Back in September 2007, at the stroke of the legislator’s pen, superannuation law was amended to enable trustees of superannuation funds to borrow for investment purposes. Many trustees, particularly in the SMSF sector, have been captivated by the thought of gearing into direct property investments through their SMSF.
From time to time, trustees may need to consult a number of professional advisers (lawyers, accountants, financial planners) as they progress through the journey of establishing an LRBA for their SMSF.
When a professional adviser is involved in conversations concerning gearing through an SMSF, there is a plethora of issues that need to be taken into account to ensure that any advice is delivered in a responsible and compliant manner.
First and foremost, a professional adviser must consider whether they have the necessary skills, experience and licensing or authorisation needed to appropriately execute the brief they are undertaking. This is not the time for a professional adviser to be posturing about their infallibility and be all things to all people.
Following that, consider the adequacy of your current professional indemnity insurance arrangements to ensure that, in the unlikely event that something goes wrong, protection is available. There is no doubt that LRBAs are complex, and with many different aspects to manage, errors will unfortunately occur from time to time. And they may be very expensive to fix.
Once this self-assessment has been completed and you are comfortable with undertaking the assignment, there are several specific considerations that need to be taken into account regarding the SMSF.
The following questions should always be considered when discussing an LRBA:
1. Review the fund’s trust deed. Does it allow the trustees to borrow under an LRBA? If not, a deed upgrade may be necessary.

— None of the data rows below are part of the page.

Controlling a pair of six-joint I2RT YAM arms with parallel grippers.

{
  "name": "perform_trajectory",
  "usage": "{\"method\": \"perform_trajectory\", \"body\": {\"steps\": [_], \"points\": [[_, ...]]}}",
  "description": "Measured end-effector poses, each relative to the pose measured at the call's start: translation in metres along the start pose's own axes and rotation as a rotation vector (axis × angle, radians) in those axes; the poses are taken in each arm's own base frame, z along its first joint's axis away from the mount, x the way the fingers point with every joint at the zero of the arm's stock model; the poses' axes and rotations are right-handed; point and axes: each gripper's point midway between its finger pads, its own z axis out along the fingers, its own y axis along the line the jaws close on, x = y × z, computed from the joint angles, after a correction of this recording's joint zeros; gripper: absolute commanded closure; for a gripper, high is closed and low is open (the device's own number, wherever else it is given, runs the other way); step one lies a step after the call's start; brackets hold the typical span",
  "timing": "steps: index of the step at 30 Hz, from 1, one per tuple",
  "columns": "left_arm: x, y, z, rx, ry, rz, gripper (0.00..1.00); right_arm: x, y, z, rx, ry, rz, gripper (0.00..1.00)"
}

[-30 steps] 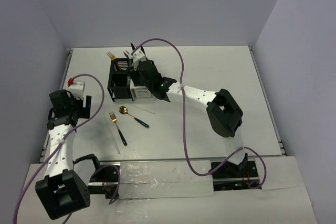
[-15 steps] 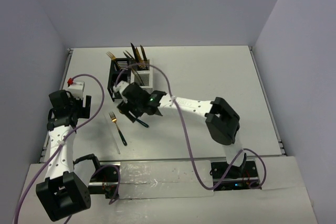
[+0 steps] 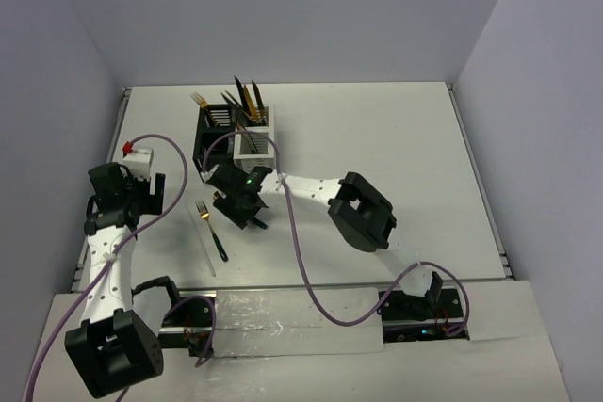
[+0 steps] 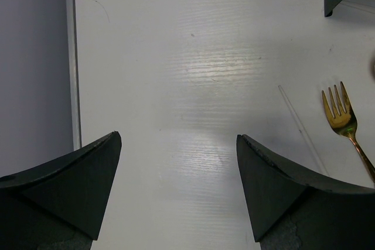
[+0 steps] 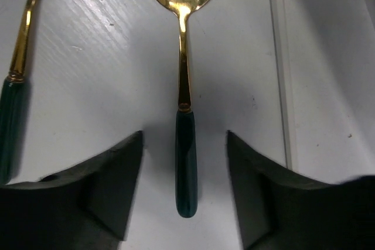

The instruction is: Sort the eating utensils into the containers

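Observation:
A gold-headed spoon with a dark green handle (image 5: 186, 162) lies flat on the table. My right gripper (image 5: 184, 139) is open and low over it, one finger on each side of the handle, not touching. In the top view the right gripper (image 3: 241, 204) hides most of the spoon. A gold fork with a dark handle (image 3: 211, 230) lies just left of it and also shows in the right wrist view (image 5: 14, 86) and the left wrist view (image 4: 340, 112). The joined black caddy (image 3: 212, 143) and white caddy (image 3: 256, 145) hold several utensils (image 3: 247, 101). My left gripper (image 4: 177, 139) is open and empty, left of the fork.
A thin clear stick (image 3: 208, 253) lies beside the fork and shows in the left wrist view (image 4: 302, 127). Another clear strip (image 5: 278, 68) lies right of the spoon. The table's left edge rail (image 4: 73, 57) is close to my left gripper.
My right arm has swung from above the caddies down and left to the table, and its open fingers now straddle the spoon's handle. The left arm has not moved.

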Motion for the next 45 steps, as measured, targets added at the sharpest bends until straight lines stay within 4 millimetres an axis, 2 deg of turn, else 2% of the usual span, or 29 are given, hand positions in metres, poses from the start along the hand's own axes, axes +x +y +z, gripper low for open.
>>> {"method": "perform_trajectory", "body": {"steps": [4,7,8,14,18,20,22,25,27,29,31,32,35,36,37,38,42,45], "points": [[0.0,0.0,0.0,0.0,0.001,0.0,0.11,0.006,0.0,0.004,-0.001,0.026,-0.002,0.57],[0.0,0.0,0.0,0.0,0.001,0.0,0.11,0.009,0.002,0.004,-0.014,0.037,-0.013,0.86],[0.0,0.0,0.0,0.0,0.001,0.0,0.1,0.009,0.003,0.004,-0.02,0.038,-0.02,1.0],[0.0,0.0,0.0,-0.001,0.001,0.0,0.11,0.011,0.001,0.004,-0.013,0.034,-0.042,1.0],[0.0,0.0,0.0,-0.001,-0.001,0.0,0.1,0.034,-0.009,-0.012,0.028,0.037,-0.067,1.0],[0.0,0.0,0.0,0.001,-0.001,-0.001,0.1,0.043,-0.015,-0.03,0.049,0.011,-0.092,1.0],[0.0,-0.001,0.0,0.007,-0.002,-0.003,0.1,0.032,-0.018,-0.055,0.059,-0.096,-0.114,1.0],[0.001,-0.003,0.002,0.017,0.002,-0.007,0.1,-0.005,-0.018,-0.112,0.066,-0.412,-0.128,1.0],[0.001,-0.004,0.003,0.022,0.006,-0.007,0.1,-0.037,-0.022,-0.16,0.082,-0.669,-0.101,1.0],[0.001,-0.004,0.003,0.021,0.006,-0.007,0.1,-0.071,-0.039,-0.206,0.129,-0.917,-0.029,1.0],[0.001,-0.004,0.003,0.021,0.005,-0.006,0.1,-0.104,-0.068,-0.237,0.197,-1.093,0.069,1.0],[0.002,-0.004,0.003,0.02,0.005,-0.006,0.1,-0.116,-0.083,-0.244,0.233,-1.144,0.112,1.0],[0.005,-0.005,0.004,0.023,0.011,-0.006,0.1,-0.149,-0.129,-0.236,0.338,-1.219,0.216,1.0],[0.007,-0.006,0.004,0.024,0.014,-0.006,0.1,-0.156,-0.139,-0.227,0.362,-1.22,0.233,1.0],[0.008,-0.006,0.004,0.025,0.017,-0.005,0.1,-0.161,-0.152,-0.207,0.396,-1.203,0.253,1.0],[0.009,-0.007,0.005,0.026,0.019,-0.004,0.1,-0.162,-0.154,-0.199,0.402,-1.192,0.255,1.0],[0.012,-0.008,0.005,0.028,0.023,0.0,0.1,-0.156,-0.166,-0.141,0.419,-1.087,0.287,1.0],[0.014,-0.008,0.006,0.029,0.025,0.0,0.1,-0.145,-0.167,-0.118,0.402,-1.03,0.321,1.0]]}}
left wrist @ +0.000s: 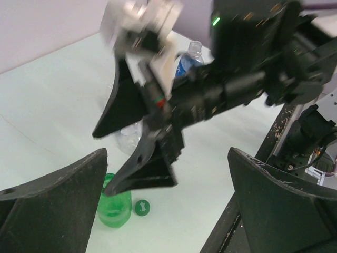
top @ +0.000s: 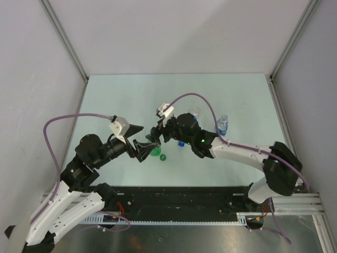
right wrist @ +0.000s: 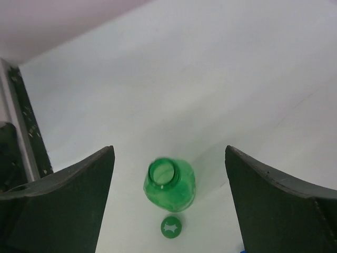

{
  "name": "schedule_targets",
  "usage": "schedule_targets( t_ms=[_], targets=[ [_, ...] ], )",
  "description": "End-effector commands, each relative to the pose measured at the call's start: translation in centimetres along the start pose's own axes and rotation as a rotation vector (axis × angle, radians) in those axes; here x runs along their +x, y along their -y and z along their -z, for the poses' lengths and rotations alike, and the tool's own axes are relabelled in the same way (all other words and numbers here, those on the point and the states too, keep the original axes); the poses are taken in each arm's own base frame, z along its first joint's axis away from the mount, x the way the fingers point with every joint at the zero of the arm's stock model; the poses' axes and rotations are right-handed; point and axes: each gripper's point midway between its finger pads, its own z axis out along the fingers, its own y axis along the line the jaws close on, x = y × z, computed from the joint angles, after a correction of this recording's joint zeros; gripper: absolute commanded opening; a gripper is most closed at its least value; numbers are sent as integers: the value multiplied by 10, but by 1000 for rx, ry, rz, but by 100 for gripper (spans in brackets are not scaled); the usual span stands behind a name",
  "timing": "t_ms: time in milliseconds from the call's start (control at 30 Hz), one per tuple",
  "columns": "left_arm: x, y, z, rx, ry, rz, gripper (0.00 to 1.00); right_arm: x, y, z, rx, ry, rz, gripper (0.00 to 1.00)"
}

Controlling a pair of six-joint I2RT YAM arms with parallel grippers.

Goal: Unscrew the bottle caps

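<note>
The right gripper and left gripper are gaping empty near the green bottle, seemingly since its green cap is lying unscrewed beside it

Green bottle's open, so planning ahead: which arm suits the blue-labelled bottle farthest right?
Right, probably: the blue-labelled bottle stands beside its forearm; the right gripper is open, the left gripper farther off.

Green bottle, upright and uncapped; green cap flat just beside it; blue-labelled bottle apart.
</note>
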Motion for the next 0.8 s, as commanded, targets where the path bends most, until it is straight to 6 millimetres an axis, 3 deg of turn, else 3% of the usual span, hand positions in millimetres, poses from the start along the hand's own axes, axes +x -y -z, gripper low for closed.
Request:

2. Review the trusteeship of the SMSF. Is each member a trustee, and each trustee a member? If the fund has a corporate trustee, is each director a member, and each member a director? Some commercial lenders may require the SMSF to have a corporate trustee before they will provide financing under an LRBA.
3. Review the fund’s investment strategy. Does it cater for the proposed investment that will be subject to the LRBA, taking into account all the aspects that must be considered by the trustees when developing an investment strategy.
4. Consider the most appropriate structure for holding the proposed investment. In some cases, owning the asset in personal names, through a family trust or another entity may be more appropriate, in the long term, to holding the investment through an SMSF. Just because an SMSF can borrow, doesn’t always mean it should!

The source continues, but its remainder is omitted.